Die Musik übernimmt den Part der bezaubernden Lyrismen jener halb ex-, halb impressionistischen Prosa. Das sehr spezielle Flair des Textes, übersetzt ins theatralisch-dramatische, ginge sonst unweigerlich verloren.

Hörbeispiel 1

"Ja, die Zeit ging dahin, für den einen zu langsam und für den andern zu schnell. Und doch ging sie weder schnell noch langsam, sondern in gleichmäßigem, unerbittlichem, pausenlosem Schritt, wie das Flötenspiel des Herrn Berg, das über die Gärten dahinklang, unaufhörlich, in ehernem Gleichmaß. Die Zeit bewegte sich in allem, bewegte alle und alles, und alle bewegten sich in ihr, sie trieb in Wasser und Bäumen und Wind, im Blut und im Pochen der Herzen, sie trieb und sie strömte und drängte aus dem Dunkel und ins Dunkel zurück, die Nacht war heraufgekommen, irgendeine, eine von unzähligen, und sie würde so nie wiederkommen. Wie sie jetzt das Leben fügte, so würde es nie sich wieder fügen, und wer sie nicht lebte, in Traum oder Wachen, wer sie versäumte, der hatte sie immer versäumt, und sein Leben war um weniges, um unmerklich weniges ärmer. Eine Nacht war heraufgekommen, irgendeine, wichtig-unwichtig, eine volle, warme Septembernacht – ganz war sie jetzt da.
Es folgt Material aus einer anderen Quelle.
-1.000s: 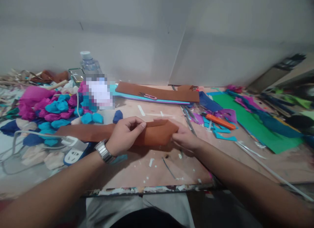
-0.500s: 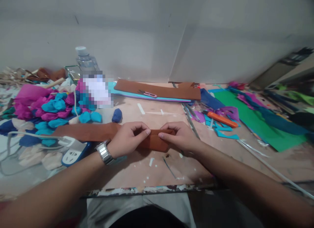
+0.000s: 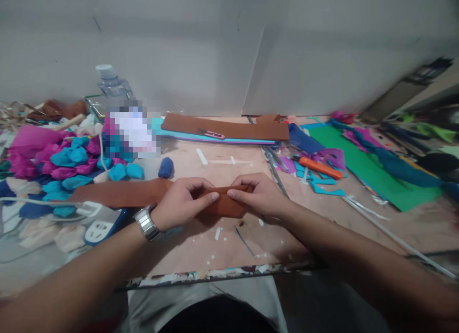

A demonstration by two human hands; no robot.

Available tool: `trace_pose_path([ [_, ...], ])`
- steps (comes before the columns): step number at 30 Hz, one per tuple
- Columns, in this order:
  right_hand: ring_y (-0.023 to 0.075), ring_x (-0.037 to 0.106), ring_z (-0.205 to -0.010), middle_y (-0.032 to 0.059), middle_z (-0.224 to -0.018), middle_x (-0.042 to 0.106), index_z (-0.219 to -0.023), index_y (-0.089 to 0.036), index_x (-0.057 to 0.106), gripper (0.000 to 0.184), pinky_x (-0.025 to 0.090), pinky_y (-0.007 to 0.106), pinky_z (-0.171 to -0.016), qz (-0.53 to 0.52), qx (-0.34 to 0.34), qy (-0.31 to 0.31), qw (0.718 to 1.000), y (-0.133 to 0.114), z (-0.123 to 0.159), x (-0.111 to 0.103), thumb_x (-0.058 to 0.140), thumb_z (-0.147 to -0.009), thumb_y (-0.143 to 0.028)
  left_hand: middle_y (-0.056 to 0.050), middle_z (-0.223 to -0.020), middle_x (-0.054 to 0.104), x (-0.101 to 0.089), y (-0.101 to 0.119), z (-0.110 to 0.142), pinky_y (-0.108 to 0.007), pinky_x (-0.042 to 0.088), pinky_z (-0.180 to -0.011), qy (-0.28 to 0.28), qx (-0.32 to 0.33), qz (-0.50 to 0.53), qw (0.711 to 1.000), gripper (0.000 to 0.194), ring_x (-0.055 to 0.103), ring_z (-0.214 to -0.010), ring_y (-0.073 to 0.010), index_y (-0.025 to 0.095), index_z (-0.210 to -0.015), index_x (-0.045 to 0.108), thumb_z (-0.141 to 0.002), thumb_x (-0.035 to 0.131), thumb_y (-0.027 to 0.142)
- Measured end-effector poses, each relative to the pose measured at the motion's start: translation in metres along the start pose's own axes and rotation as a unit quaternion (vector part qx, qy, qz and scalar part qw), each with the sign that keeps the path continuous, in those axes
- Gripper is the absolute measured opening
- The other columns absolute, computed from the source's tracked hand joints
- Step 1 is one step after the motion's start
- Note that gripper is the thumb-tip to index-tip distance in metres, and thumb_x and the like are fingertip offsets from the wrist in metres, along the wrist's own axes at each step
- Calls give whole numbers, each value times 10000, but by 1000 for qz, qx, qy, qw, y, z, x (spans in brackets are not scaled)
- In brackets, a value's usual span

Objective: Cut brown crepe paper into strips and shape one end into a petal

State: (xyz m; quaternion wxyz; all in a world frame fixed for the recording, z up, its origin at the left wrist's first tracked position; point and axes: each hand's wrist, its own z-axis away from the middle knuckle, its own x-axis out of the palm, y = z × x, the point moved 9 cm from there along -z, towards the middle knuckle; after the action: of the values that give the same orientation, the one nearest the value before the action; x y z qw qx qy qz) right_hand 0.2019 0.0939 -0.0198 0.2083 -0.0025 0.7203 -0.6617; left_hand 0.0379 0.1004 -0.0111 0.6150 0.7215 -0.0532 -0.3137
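Note:
A long brown strip of fabric-like sheet [image 3: 120, 193] stretches from the left of the table to both hands, its right end folded over. My left hand [image 3: 188, 199] pinches the folded edge between thumb and fingers, a metal watch on its wrist. Close beside it, my right hand [image 3: 256, 194] grips the same edge near the strip's right end, thumb on the near side. The fingertips behind the strip are hidden. A dark blue folded piece [image 3: 166, 167] lies just beyond my left hand.
Pink, blue and beige bundles [image 3: 77, 154] and a white power strip [image 3: 102, 226] crowd the left. Behind lie a brown sheet stack [image 3: 247, 129] and thread snips [image 3: 215, 134]. An orange utility knife [image 3: 321, 167] and green sheet [image 3: 358, 163] are at right; a bottle [image 3: 114, 87] stands back left.
The view has shifted slightly, so the whole scene sits a little further left. Both hands keep their pinch on the brown strip, thumbs slightly closer together.

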Motion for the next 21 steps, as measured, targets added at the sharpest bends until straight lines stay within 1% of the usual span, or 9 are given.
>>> trace_pose_path([
  [4,135,574,-664,4,-719,678,-789,-164,746,201,420,241,-595,-1,0,-11,1000,0,1,2,761,-847,-356,-7,-820,732,-1,1,0,-231,461,-690,8,1,-1,1000,199,612,-750,-131,174,-873,765,-925,701,355],
  [8,146,617,-709,9,-764,718,-831,-171,766,145,450,240,-630,6,-6,-7,1000,-3,1,1,764,-835,-316,-4,-832,749,1,2,0,-228,472,-707,2,2,-6,1000,197,629,-760,-130,183,-869,777,-928,702,356],
  [12,151,626,-703,12,-745,723,-809,-168,767,165,461,247,-635,23,-10,-4,1000,-4,0,1,759,-840,-330,-11,-837,756,2,2,0,-232,478,-713,-1,0,-2,1000,226,635,-769,-136,180,-875,781,-940,688,376],
  [18,164,642,-719,17,-764,736,-815,-176,767,165,473,263,-652,34,-14,-4,999,-4,0,0,754,-849,-338,-16,-861,759,-4,2,0,-235,485,-708,27,5,-13,1000,204,649,-773,-143,175,-901,772,-914,725,373],
  [21,176,661,-748,27,-798,751,-842,-181,770,159,479,271,-666,65,-33,-6,997,-8,2,-1,738,-868,-334,-16,-845,762,-4,3,1,-238,490,-711,29,10,-18,999,207,654,-770,-146,179,-878,779,-919,720,373],
])
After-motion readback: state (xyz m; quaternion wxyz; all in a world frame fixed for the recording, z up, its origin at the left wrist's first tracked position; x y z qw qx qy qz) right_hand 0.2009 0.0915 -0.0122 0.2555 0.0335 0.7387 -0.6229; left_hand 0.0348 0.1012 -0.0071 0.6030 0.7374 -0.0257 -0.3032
Breit und schwer rauschte sie dahin, brütete überm Hafen, überm Fluß, verdichtete sich unter den Brückenbögen. Alles füllte sie und führte es in immer tiefere Schwärze. Viele schliefen jetzt schon, und auch die Kapitänswitwen in der "Seefahrt" löschten jetzt eine nach der andern das Licht aus und gingen zu Bett. Auf ihren Kommoden lagen in der dunklen Stube die Korallenstücke und großen Muscheln, Andenken an ihre Männer, die lang schon auf dem Grund des Meeres ruhten. Viele aber wurden jetzt in der Nacht erst lebendig. Frauen gingen auf die Hafenstraße und blickten umher. Sie knipsten mit den Augen und riefen Passanten hinterher. Unter der Laterne standen sie. Es füllten sich die Bierhallen, die Papierlaternen schaukelten, wo Türen sich öffneten, und dünn und schrill klirrte das Klavier."